Confrontos em Catatumbo deixaram 48 mil deslocadosReprodução
"Começou a Operação 'Relâmpago de Catatumbo' (...) em toda a fronteira com nossa irmã Colômbia, em coordenação com o governo do presidente Gustavo Petro", afirmou o presidente venezuelano, Nicolás Maduro, em áudio compartilhado nas redes sociais.
Os exercícios nesta área são realizados três vezes por ano, de acordo com o governo, embora o ministro da Defesa, Vladimir Padrino López, tenha explicado que dessa vez eles buscam "evitar" que grupos armados que lutam na Colômbia tenham acesso ao território venezuelano.
O ministro fez referência aos combates como um "conflito territorial nas rotas do narcotráfico" e disse que estas situações na fronteira representam "grandes ameaças" porque buscam "propiciar a guerra civil", a "fragmentação do Estado", a desordem e o caos.
Os confrontos em Catatumbo, no nordeste da Colômbia, deixaram 54 mortos, 11 feridos, 12 desaparecidos e 48 mil deslocados desde meados de janeiro, quando eclodiram os conflitos na área.

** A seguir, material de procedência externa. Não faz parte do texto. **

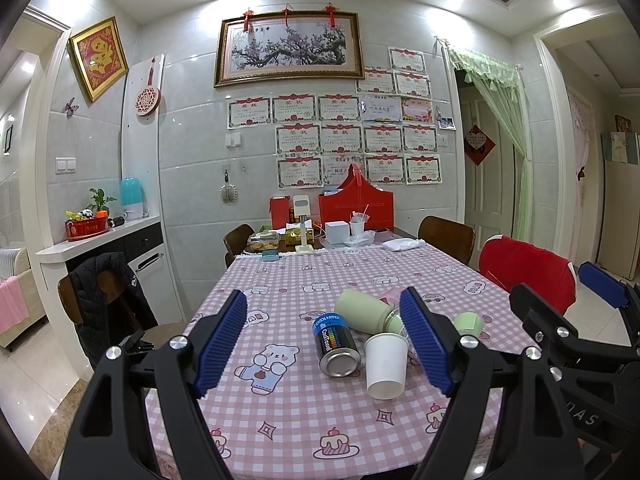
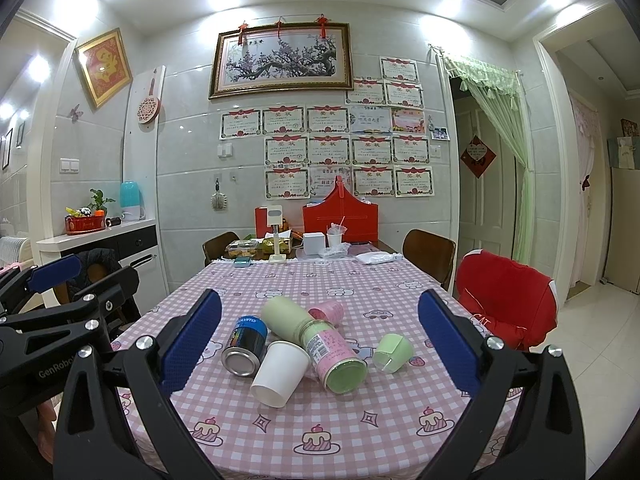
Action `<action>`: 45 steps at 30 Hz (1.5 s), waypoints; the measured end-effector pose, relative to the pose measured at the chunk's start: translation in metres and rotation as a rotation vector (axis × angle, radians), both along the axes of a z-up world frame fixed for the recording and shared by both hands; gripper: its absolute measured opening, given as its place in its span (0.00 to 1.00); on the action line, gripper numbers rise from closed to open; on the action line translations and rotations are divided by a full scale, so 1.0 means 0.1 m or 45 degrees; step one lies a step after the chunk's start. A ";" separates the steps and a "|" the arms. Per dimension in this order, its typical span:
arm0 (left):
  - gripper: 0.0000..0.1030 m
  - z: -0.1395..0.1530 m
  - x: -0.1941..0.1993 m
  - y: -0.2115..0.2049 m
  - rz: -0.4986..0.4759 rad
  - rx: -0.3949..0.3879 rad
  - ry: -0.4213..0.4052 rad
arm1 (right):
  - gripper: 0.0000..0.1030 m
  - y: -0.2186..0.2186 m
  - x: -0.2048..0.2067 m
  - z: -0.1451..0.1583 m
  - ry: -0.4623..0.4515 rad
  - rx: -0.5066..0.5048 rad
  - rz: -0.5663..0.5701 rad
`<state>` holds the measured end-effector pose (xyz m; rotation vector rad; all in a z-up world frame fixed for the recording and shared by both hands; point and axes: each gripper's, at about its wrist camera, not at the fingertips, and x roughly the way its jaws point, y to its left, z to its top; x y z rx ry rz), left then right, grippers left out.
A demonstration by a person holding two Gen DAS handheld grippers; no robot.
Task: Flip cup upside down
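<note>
A white paper cup lies on its side on the pink checked tablecloth, leaning on a blue-and-black can; it also shows in the right wrist view. My left gripper is open and empty, its blue pads on either side of the can and cup, above the table. My right gripper is open and empty, wide around the pile of items. A small green cup lies on its side to the right.
A pale green bottle, a glass jar with a pink label and a pink cup lie tumbled behind the white cup. Boxes, a red basket and packets crowd the table's far end. Chairs stand around the table, one with a red cushion.
</note>
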<state>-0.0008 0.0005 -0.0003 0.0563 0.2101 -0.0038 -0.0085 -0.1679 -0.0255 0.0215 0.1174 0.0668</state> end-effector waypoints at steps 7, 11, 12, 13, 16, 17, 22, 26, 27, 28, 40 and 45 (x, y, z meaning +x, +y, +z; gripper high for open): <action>0.75 0.00 0.00 -0.02 0.000 0.001 -0.001 | 0.92 0.00 0.00 0.00 0.000 0.001 0.001; 0.75 0.00 0.00 -0.02 0.000 0.002 -0.001 | 0.92 0.00 0.00 0.00 0.000 0.002 0.001; 0.75 0.00 0.00 -0.03 0.000 0.002 -0.001 | 0.92 0.00 0.00 0.00 0.000 0.001 0.000; 0.75 0.00 0.00 -0.03 0.000 0.002 -0.001 | 0.92 0.00 0.00 0.00 0.001 0.001 0.000; 0.75 0.01 0.00 -0.02 -0.001 0.000 0.002 | 0.92 0.00 0.00 0.00 0.000 0.001 0.000; 0.75 0.00 -0.01 -0.03 0.000 0.001 0.001 | 0.92 0.00 0.00 0.00 0.001 0.002 0.001; 0.75 0.00 0.01 -0.05 -0.001 -0.005 0.006 | 0.92 -0.02 0.00 -0.03 0.000 -0.005 0.005; 0.75 0.06 0.05 -0.18 -0.006 0.004 0.008 | 0.92 -0.08 0.00 -0.02 0.011 0.003 0.003; 0.75 0.06 0.05 -0.19 -0.006 0.007 0.005 | 0.92 -0.10 0.03 -0.01 0.011 0.006 0.002; 0.75 0.06 0.04 -0.16 -0.006 0.007 0.005 | 0.92 -0.11 0.05 0.00 0.014 0.011 0.004; 0.75 0.01 0.03 -0.07 0.002 0.013 0.006 | 0.92 -0.05 0.05 -0.06 0.018 0.008 0.011; 0.75 0.00 0.04 -0.08 0.005 0.016 0.007 | 0.92 -0.04 0.06 -0.07 0.021 0.007 0.015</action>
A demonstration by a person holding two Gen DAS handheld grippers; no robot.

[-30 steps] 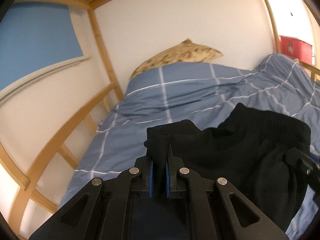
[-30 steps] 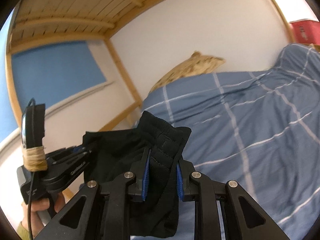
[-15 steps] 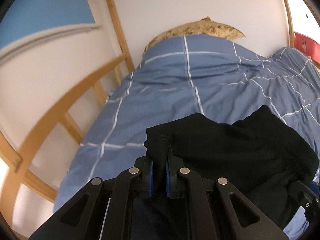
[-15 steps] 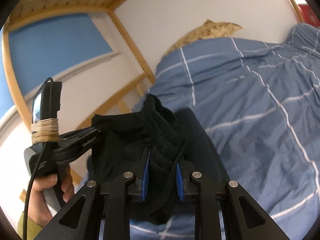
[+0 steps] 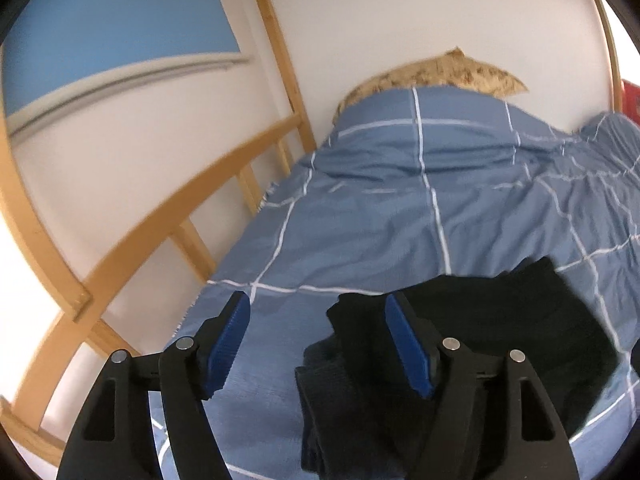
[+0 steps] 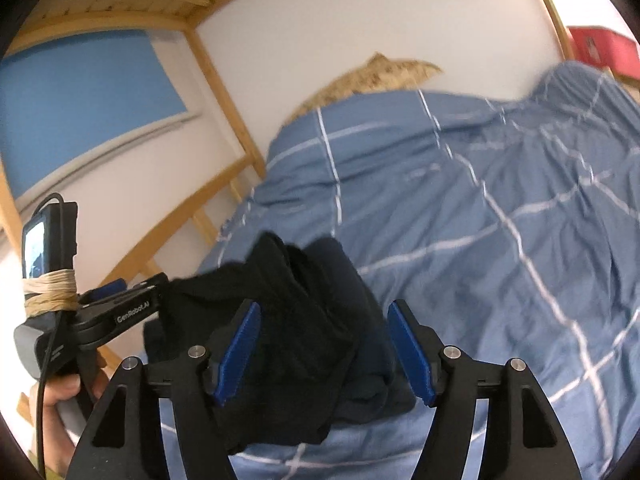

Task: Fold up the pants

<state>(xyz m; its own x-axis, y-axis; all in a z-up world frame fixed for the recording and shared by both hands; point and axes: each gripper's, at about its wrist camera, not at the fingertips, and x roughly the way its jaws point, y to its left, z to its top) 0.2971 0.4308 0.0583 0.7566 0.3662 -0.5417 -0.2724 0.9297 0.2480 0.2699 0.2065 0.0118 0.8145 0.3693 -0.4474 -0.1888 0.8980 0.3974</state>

O ELN tem atacado dissidentes das Forças Armadas Revolucionárias da Colômbia (Farc), um grupo armado rival que não assinou o acordo de paz de 2016, bem como civis.
O governo colombiano enviou mais de dez mil membros das forças de segurança para esta região cocaleira.
Esta é a pior crise de segurança da Colômbia em uma década e frustra as esperanças do governo Petro de desarmar o ELN, com o qual relançou as negociações em 2022.
Os ataques do grupo também prejudicam as relações do país com a Venezuela, já tensas após a disputada reeleição de Maduro como presidente em julho.
Os serviços de inteligência colombianos suspeitam há anos que a Venezuela serve como base para grupos armados, o que Caracas nega.